▶ [WORK REQUIRED]:
Every line in the records below between the one holding "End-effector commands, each" and the one holding "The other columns", inclusive, is to be set down exactly; all other lines are to be left out.

▶ [DATA IN THIS EXERCISE]:
>>>>
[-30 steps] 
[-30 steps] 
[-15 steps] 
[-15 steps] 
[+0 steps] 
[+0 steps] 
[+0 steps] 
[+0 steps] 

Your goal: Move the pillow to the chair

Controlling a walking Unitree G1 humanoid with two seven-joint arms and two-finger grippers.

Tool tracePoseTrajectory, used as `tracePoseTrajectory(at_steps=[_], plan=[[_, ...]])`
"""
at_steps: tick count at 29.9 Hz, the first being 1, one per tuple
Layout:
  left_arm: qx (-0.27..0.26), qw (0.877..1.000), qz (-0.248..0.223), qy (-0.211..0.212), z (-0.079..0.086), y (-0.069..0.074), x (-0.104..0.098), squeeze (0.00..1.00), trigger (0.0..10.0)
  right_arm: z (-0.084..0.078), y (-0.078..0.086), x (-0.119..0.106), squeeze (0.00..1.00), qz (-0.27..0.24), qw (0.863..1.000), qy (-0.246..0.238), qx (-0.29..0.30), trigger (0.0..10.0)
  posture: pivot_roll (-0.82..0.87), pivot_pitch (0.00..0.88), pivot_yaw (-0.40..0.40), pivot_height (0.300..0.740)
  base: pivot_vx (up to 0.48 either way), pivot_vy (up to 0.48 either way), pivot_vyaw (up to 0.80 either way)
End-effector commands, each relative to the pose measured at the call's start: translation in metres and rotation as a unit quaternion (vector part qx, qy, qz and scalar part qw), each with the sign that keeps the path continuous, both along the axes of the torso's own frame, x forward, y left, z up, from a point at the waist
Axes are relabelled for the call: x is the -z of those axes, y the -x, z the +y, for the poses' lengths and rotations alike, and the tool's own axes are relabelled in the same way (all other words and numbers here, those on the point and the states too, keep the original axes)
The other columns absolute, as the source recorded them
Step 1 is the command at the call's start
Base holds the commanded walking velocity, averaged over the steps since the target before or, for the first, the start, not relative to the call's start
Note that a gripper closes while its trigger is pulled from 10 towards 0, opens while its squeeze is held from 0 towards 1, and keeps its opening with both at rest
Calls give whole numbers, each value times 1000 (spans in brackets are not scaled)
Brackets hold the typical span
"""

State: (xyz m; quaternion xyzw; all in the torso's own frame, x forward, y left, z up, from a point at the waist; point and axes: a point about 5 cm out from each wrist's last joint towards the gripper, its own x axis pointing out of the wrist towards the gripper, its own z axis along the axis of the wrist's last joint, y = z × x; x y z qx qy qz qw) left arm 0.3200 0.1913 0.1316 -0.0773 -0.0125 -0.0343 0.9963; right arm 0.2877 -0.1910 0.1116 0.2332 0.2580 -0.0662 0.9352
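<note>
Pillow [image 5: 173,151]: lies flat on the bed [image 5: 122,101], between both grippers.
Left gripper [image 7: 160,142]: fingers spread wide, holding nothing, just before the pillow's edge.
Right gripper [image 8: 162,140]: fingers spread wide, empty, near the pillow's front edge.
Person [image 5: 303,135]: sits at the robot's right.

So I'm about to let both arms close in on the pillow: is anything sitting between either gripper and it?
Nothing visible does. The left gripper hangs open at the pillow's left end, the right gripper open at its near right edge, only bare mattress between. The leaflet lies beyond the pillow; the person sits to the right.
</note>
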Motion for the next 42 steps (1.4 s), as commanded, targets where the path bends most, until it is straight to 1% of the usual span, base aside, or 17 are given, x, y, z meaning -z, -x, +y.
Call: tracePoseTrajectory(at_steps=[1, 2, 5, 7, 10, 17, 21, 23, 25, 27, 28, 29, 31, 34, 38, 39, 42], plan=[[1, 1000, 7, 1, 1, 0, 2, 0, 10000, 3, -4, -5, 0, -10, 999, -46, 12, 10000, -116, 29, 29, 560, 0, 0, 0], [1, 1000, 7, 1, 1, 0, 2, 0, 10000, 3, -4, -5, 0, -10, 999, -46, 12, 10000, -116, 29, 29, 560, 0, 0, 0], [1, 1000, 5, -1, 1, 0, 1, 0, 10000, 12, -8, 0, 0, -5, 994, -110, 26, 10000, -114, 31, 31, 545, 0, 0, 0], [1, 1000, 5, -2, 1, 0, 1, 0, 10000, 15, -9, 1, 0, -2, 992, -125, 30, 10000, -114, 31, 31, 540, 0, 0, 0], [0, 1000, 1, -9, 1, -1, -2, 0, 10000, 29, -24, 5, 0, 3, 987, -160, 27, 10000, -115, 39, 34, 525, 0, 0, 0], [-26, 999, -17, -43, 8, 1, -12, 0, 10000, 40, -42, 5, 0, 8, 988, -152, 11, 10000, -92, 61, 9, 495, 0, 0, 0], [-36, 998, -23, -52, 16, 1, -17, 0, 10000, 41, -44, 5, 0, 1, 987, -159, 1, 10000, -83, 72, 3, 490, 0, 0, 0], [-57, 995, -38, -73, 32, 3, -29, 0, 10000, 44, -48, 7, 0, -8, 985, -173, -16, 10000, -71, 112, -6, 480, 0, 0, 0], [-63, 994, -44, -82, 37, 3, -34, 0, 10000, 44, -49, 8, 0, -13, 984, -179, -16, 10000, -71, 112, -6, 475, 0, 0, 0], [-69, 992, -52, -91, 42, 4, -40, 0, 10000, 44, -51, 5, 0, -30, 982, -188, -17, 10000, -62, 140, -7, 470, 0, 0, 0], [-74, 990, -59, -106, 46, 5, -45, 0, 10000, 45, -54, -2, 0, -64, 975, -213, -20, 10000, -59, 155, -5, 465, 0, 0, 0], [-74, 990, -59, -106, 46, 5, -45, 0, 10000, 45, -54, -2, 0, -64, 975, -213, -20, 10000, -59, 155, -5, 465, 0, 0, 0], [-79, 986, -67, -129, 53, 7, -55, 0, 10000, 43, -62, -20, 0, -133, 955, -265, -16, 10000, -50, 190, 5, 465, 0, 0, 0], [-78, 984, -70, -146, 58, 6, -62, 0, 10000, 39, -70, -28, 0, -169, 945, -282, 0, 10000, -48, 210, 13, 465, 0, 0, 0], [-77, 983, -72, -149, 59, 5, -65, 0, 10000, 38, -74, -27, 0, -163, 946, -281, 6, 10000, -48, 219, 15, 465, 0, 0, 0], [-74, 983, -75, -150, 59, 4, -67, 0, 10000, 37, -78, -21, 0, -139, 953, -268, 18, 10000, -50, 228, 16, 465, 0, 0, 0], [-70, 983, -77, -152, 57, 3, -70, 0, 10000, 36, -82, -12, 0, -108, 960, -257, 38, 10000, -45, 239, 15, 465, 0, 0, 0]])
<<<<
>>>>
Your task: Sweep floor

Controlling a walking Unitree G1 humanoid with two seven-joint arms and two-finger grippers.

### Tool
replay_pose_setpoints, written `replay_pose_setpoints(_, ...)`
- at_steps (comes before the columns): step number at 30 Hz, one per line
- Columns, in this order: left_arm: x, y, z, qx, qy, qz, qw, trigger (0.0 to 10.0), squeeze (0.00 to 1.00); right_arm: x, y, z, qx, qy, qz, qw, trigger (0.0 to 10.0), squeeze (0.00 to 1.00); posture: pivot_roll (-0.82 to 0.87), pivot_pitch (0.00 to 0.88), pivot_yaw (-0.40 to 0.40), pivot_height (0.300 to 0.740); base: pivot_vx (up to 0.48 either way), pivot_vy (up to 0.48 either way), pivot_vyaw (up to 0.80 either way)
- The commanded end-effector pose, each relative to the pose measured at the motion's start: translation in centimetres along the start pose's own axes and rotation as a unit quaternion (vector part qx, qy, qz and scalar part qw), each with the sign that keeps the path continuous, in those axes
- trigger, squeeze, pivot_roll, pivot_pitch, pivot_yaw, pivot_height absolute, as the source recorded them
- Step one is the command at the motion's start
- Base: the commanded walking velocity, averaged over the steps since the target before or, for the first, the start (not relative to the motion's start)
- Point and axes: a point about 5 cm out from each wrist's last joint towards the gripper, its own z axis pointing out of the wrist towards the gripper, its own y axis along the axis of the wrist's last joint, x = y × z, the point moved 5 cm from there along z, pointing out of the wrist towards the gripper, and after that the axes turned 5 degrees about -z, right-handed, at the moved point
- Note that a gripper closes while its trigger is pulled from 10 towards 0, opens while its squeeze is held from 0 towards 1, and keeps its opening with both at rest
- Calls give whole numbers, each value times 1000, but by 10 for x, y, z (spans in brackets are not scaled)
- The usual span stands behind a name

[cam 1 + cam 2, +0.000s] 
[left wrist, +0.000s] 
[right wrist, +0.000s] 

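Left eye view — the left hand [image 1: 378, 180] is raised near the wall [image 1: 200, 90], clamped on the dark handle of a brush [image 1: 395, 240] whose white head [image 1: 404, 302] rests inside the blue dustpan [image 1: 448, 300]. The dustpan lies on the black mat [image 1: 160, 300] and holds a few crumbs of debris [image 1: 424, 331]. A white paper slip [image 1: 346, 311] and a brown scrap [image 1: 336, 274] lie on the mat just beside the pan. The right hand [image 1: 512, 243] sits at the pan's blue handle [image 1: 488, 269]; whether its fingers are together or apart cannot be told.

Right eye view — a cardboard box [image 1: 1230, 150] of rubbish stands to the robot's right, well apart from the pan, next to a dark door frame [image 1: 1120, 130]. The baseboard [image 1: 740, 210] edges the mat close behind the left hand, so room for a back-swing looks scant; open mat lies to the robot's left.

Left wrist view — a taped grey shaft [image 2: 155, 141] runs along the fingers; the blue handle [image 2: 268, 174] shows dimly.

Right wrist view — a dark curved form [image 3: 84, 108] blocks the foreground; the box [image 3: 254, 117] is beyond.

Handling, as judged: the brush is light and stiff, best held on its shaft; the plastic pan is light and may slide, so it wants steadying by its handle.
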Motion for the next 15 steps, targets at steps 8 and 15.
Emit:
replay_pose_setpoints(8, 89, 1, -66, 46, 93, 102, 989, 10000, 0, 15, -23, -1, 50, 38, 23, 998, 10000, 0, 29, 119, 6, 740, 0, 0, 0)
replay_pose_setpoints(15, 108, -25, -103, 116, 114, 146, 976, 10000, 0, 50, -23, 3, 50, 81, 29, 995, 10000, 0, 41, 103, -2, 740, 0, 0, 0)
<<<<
▶ [COMPLETED TASK]:
End-effector commands, each relative to the pose measured at the call's start: translation in metres and rotation as a unit quaternion (vector part qx, qy, qz and scalar part qw), each with the sign that keeps the path continuous, both along the axes of the torso's own frame, x forward, y left, z up, from a point at the waist
Axes are relabelled for the call: x is the -z of those axes, y the -x, z the +y, for the poses' lengths and rotations alike, and the tool's own axes are relabelled in the same way (all other words and numbers here, those on the point and the states too, keep the original axes)
The other columns absolute, as the source recorded them

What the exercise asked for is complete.